The PCOS is the most common cause of menstrual disorders, ovarian dysfunction, and infertility of women. Observational studies postulate that up to 15% of women suffer under this condition during their reproductive life. PCOS etiopathology is not clear, but most probably a strong genetic cause that is influenced by gestational environment and lifestyle seems to be the key factor. The most common features of PCOS are hyperandrogenism, chronic anovulation, typical PCOS ultrasound images, and skin issues such as acne, hirsutism, and seborrhea. Furthermore, recently it has been found that insulin resistance plays a key role in the clinical development of PCOS in almost all the women. Severe disorders of the insulin sensitivity with a compensatory hyperinsulinemic state not only in obese PCOS patients but also in lean women have been described, so that the hypothesis is strongly supported that the insulin resistance is independent of the weight . In particular, the related hyperinsulinemia could induce an excess of androgens production in PCOS women through two different ways: first one is direct stimulation of ovaries to produce androgens, and the other one is the reduction of sex hormone binding globulin (SHBG) serum levels .

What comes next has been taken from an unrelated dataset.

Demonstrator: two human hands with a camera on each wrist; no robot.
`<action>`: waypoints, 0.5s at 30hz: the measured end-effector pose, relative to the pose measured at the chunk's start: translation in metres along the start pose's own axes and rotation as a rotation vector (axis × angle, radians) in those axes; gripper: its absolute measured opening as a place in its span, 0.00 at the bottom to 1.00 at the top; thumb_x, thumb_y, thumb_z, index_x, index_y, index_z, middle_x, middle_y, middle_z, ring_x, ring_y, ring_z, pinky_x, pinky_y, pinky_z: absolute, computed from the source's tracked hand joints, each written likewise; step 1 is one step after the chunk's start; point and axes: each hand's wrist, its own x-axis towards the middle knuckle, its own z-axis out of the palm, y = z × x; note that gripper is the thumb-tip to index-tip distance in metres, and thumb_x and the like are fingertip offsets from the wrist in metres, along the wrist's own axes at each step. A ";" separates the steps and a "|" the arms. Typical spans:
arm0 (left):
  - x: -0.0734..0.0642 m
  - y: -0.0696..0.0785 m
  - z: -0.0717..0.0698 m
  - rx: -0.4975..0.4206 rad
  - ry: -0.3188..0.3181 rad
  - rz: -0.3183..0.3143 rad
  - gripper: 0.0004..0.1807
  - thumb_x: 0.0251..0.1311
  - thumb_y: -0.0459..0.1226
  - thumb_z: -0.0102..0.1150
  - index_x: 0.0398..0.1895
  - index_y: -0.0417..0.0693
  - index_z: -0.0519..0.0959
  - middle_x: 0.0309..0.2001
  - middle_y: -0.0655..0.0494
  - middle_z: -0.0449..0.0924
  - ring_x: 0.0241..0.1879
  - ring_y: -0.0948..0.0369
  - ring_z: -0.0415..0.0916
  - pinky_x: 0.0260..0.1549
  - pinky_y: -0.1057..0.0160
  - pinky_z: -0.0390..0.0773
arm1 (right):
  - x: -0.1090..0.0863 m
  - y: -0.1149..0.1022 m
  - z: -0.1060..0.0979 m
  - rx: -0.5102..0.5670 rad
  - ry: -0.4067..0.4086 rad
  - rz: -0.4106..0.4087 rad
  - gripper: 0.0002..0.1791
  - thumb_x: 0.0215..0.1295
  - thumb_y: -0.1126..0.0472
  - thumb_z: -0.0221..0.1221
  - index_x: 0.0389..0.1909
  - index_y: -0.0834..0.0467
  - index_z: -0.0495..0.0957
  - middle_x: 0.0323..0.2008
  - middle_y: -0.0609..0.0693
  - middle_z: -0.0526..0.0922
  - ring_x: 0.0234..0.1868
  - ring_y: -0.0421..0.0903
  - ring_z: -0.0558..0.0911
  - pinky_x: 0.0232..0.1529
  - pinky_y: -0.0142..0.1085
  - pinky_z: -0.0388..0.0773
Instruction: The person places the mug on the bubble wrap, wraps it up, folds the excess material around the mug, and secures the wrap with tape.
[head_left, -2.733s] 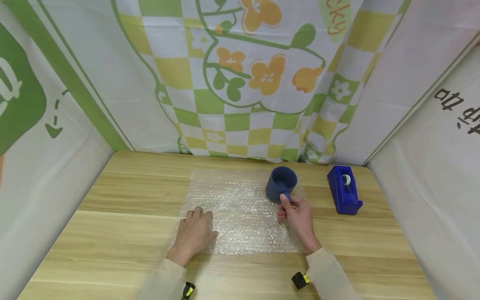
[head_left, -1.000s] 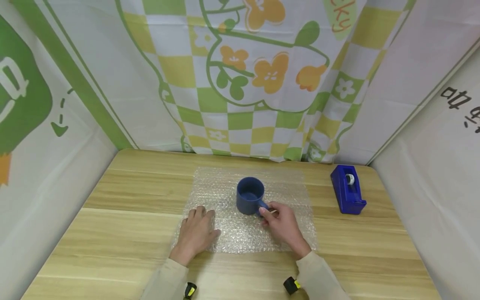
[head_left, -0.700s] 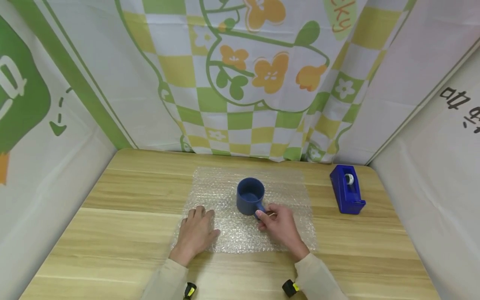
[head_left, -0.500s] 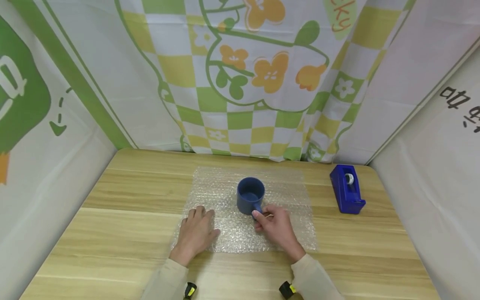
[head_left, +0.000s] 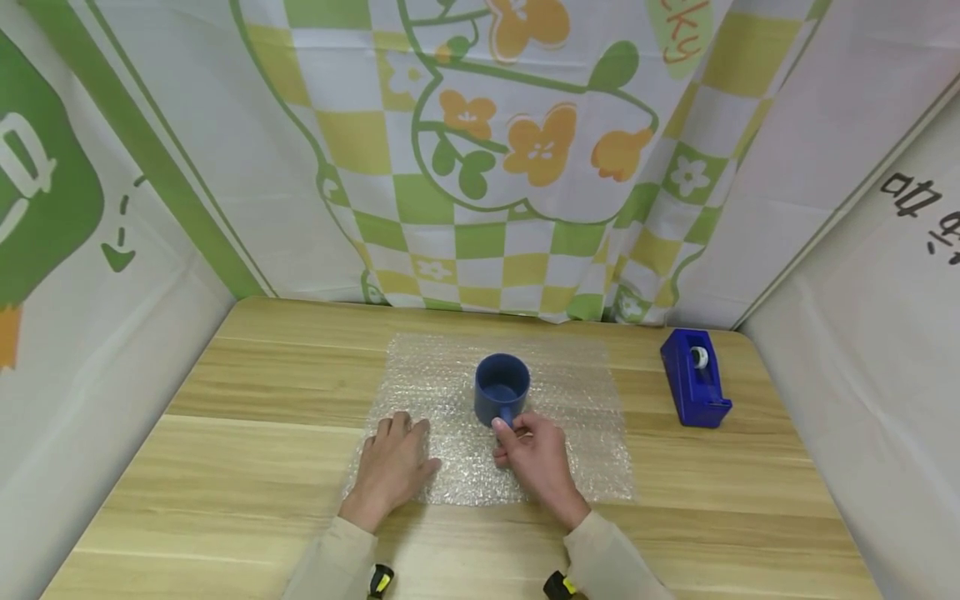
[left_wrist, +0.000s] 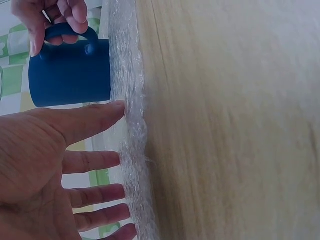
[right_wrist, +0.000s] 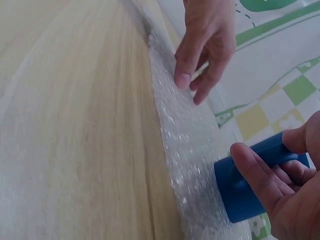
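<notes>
A blue mug (head_left: 495, 400) stands upright near the middle of a clear sheet of bubble wrap (head_left: 450, 467), its handle turned toward the near side. My right hand (head_left: 540, 462) pinches that handle between thumb and fingers. In the right wrist view the fingers of the right hand (right_wrist: 285, 185) curl at the mug's handle. My left hand (head_left: 393, 467) rests with spread fingertips on the left part of the wrap. The left wrist view shows the left hand (left_wrist: 55, 160) with straight fingers touching the sheet, the mug (left_wrist: 70, 75) just beyond the thumb.
A blue tape dispenser (head_left: 693, 383) with a small white roll sits at the right back of the wooden table (head_left: 240, 467). A checked, flowered curtain (head_left: 487, 192) hangs behind the table's far edge. White printed cloth walls stand at both sides.
My right hand has brought the mug from the wrap's right side to its middle, then swung the handle round toward the near side. The left hand has stayed in place.
</notes>
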 end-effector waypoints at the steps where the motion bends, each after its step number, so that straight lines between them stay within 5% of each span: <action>1: 0.000 0.000 0.000 0.000 -0.002 -0.001 0.32 0.57 0.44 0.72 0.61 0.36 0.76 0.62 0.30 0.70 0.61 0.35 0.67 0.52 0.34 0.75 | 0.000 0.000 0.001 -0.002 0.002 -0.005 0.14 0.69 0.62 0.65 0.32 0.71 0.76 0.26 0.65 0.85 0.24 0.63 0.87 0.26 0.48 0.86; 8: -0.001 0.001 -0.003 0.003 -0.002 -0.004 0.32 0.57 0.44 0.73 0.61 0.36 0.77 0.62 0.30 0.70 0.61 0.35 0.68 0.53 0.33 0.74 | 0.001 -0.006 0.000 -0.087 -0.061 0.033 0.17 0.70 0.56 0.65 0.33 0.68 0.76 0.28 0.59 0.85 0.25 0.59 0.88 0.26 0.42 0.86; 15: -0.001 0.001 -0.004 -0.002 -0.019 -0.003 0.33 0.58 0.44 0.72 0.62 0.36 0.76 0.63 0.30 0.69 0.61 0.34 0.67 0.53 0.33 0.74 | 0.004 -0.011 -0.033 -0.328 -0.163 -0.012 0.15 0.65 0.51 0.68 0.38 0.60 0.82 0.34 0.50 0.86 0.28 0.46 0.86 0.25 0.33 0.80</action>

Due to the key role of insulin in the syndrome etiopathology, for many years, insulin sensitizers such as metformin, pioglitazone, or troglitazone have been considered as possible therapeutic options in the management of these problems. Metformin has been used in the last time on patients with a hyperinsulinemic status for the improvement of ovarian dysfunction with consecutive anovulation, irregular menstrual cycles, and infertility problems [3, 4]. Nevertheless metformin, when used in the therapeutic dose range, was shown to have several side effects such as flatulence, diarrhea, and nausea, so that many patients are unable to use this treatment option in gynecology for a longer period of time [5, 6].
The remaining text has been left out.